Collected data:

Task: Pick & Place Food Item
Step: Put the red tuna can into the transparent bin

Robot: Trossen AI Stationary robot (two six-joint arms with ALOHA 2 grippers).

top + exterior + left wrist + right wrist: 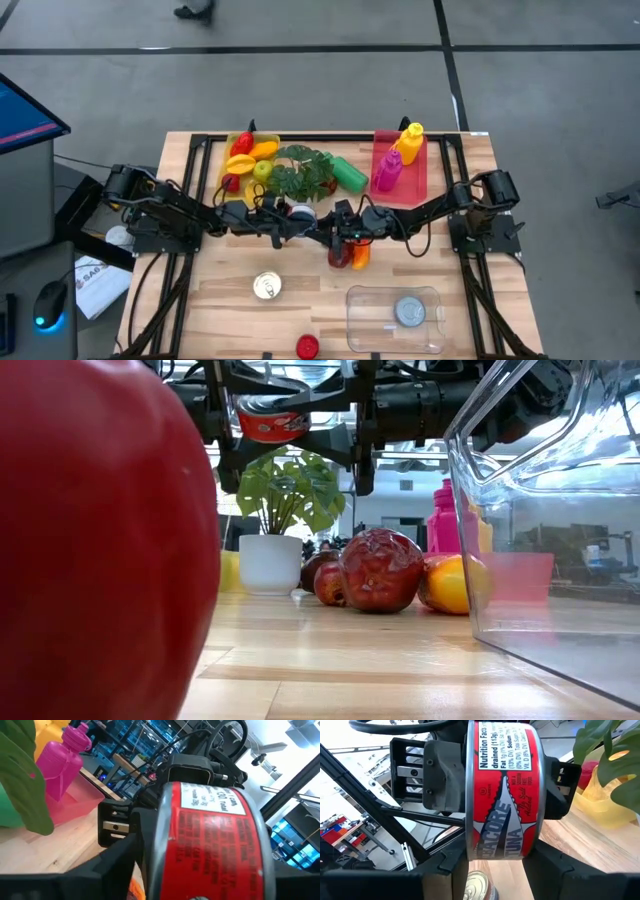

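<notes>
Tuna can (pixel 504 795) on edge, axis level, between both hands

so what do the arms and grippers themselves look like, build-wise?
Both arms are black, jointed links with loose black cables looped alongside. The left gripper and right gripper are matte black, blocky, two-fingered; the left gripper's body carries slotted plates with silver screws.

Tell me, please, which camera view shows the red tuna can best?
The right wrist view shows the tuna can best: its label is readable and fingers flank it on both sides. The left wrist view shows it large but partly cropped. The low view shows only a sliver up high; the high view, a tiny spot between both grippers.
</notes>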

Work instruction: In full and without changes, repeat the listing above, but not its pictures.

Reply:
Task: Pick & Place Food Item
Step: Put the red tuna can into the transparent bin

Robot: Trossen AI Stationary robot (two six-joint arms with ALOHA 2 grippers).

top + exterior + left wrist + right wrist: 

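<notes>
Tuna can (pixel 504 795) on edge, axis level, between both hands

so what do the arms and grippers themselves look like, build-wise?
Both arms are black, jointed links with loose black cables looped alongside. The left gripper and right gripper are matte black, blocky, two-fingered; the left gripper's body carries slotted plates with silver screws.

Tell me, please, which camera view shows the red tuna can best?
The right wrist view shows the tuna can best: its label is readable and fingers flank it on both sides. The left wrist view shows it large but partly cropped. The low view shows only a sliver up high; the high view, a tiny spot between both grippers.
</notes>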

That is the complete answer to the exercise.